¿En qué consiste la calificación crediticia o ‘rating’?
Los inversores precisan de instrumentos y datos a través de los cuales poder estudiar cuál es el riesgo que toman en una inversión y la fiabilidad de la empresa. Para ello, es necesaria una evaluación por parte de profesionales independientes. A partir del estudio de distintas variables, se establece una nota que da una imagen de la calidad de la deuda que emite la institución o empresa.
Esta valoración la realizan empresas especializadas llamadas agencias de calificación crediticia o rating. Las más conocidas son Standard and Poor’s, Fitch y Moody’s. La labor de estas compañías, en general, no se pone en duda, aunque hayan podido cometer algún error. El más sonado fue el precursor de la gran crisis bancaria. Lethman Brothers, que quebró, presentaba una valoración crediticia de alta calidad cuando una parte importante de las hipotecas que había concedido eran de las llamadas basura.
¿Cómo se establece la valoración de rating?
Los aspectos que se tienen en cuenta a la hora de establecer la valoración crediticia son los siguientes:
- Crecimiento previsto: si una empresa presenta una solvencia tal que le permite seguir en buena línea en un largo plazo, más seguridad de la inversión.
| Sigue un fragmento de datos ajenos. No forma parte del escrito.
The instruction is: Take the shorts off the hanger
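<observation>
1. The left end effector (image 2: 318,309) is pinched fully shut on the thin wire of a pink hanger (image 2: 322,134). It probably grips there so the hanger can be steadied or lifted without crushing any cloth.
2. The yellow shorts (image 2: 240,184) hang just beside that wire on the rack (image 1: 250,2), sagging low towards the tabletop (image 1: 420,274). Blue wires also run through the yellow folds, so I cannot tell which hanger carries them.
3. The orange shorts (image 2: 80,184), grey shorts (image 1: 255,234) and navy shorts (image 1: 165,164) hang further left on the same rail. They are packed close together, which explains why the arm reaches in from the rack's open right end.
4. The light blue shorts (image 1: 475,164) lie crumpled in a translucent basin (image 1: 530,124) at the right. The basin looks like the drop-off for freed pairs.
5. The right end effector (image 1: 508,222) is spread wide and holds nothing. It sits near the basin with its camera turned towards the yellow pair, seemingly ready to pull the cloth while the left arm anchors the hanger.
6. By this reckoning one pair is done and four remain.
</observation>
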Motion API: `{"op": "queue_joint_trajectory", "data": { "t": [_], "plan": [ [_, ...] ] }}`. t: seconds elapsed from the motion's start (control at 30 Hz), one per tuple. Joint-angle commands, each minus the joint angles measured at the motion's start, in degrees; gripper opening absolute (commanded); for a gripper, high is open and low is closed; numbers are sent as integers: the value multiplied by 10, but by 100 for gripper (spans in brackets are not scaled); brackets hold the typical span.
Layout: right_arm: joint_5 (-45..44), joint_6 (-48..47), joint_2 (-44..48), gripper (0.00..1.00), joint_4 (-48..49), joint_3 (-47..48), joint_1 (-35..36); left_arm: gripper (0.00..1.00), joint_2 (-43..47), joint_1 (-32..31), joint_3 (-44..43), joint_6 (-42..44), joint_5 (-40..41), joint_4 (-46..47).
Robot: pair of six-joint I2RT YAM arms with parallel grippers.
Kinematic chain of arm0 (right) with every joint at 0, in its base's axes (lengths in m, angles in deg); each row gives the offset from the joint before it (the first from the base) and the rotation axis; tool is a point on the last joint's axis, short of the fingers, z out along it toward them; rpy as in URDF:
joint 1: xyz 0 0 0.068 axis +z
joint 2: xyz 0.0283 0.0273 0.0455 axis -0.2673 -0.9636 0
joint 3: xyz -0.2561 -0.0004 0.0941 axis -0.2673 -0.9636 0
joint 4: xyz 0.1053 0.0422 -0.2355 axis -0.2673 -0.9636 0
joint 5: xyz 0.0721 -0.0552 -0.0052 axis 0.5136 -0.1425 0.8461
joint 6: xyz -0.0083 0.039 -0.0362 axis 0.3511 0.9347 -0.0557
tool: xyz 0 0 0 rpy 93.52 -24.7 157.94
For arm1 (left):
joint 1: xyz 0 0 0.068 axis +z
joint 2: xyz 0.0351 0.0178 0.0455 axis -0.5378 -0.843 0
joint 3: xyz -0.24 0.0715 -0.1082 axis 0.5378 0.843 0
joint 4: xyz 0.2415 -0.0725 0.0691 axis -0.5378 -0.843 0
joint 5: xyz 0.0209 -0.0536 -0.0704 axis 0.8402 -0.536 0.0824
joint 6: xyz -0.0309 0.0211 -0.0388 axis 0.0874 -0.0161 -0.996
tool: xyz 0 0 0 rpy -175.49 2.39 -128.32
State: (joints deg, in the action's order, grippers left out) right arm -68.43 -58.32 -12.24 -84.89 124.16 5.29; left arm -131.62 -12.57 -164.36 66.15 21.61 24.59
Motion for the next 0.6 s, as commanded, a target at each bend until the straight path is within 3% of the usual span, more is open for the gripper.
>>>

- Estabilidad en la estructura: las empresas que tienen un organigrama sólido y que no presentan disputas internas pueden tomar decisiones de una forma más consciente y teniendo en cuenta el bien general de la compañía y no intereses particulares.
- Facilidad para sortear riesgos: la presencia de planes de contingencias y fondos de reservas abundantes son otro punto que mitiga riesgos.
- Nivel de endeudamiento: evidentemente, cuanto menor sea el endeudamiento de la empresa, mayor facilidad para devolverlo.
¿Qué permite valorar el rating?
Los puntos que se pueden analizar a partir de estudio del rating son:
- Rentabilidad de la inversión: a partir del valor del rating se establecen aspectos como, por ejemplo, el coste de una emisión de deuda. En este caso, hay que tener en cuenta que, a menos calificación, mayor será el interés porque así también lo es el riesgo que asume el inversor.
- Riesgo de la inversión: en relación con el punto anterior, a peor rating, más riesgo contraído. Por ejemplo, el gobierno alemán llegó a cobrar por emitir deuda. Es decir, había inversores que, antes que disponer su dinero en otra deuda más arriesgada (como la de países del sur de Europa) preferían resguardar sus ahorros, aunque ello suponía pagar un pequeño coste. Es una situación, eso sí, que difícilmente se repetirá.
- Evolución futura de la empresa o Administración: dado que uno de los aspectos que centran el estudio del rating es cómo se espera que la empresa evolucione en un futuro, a mejor rating mejores resultados esperados.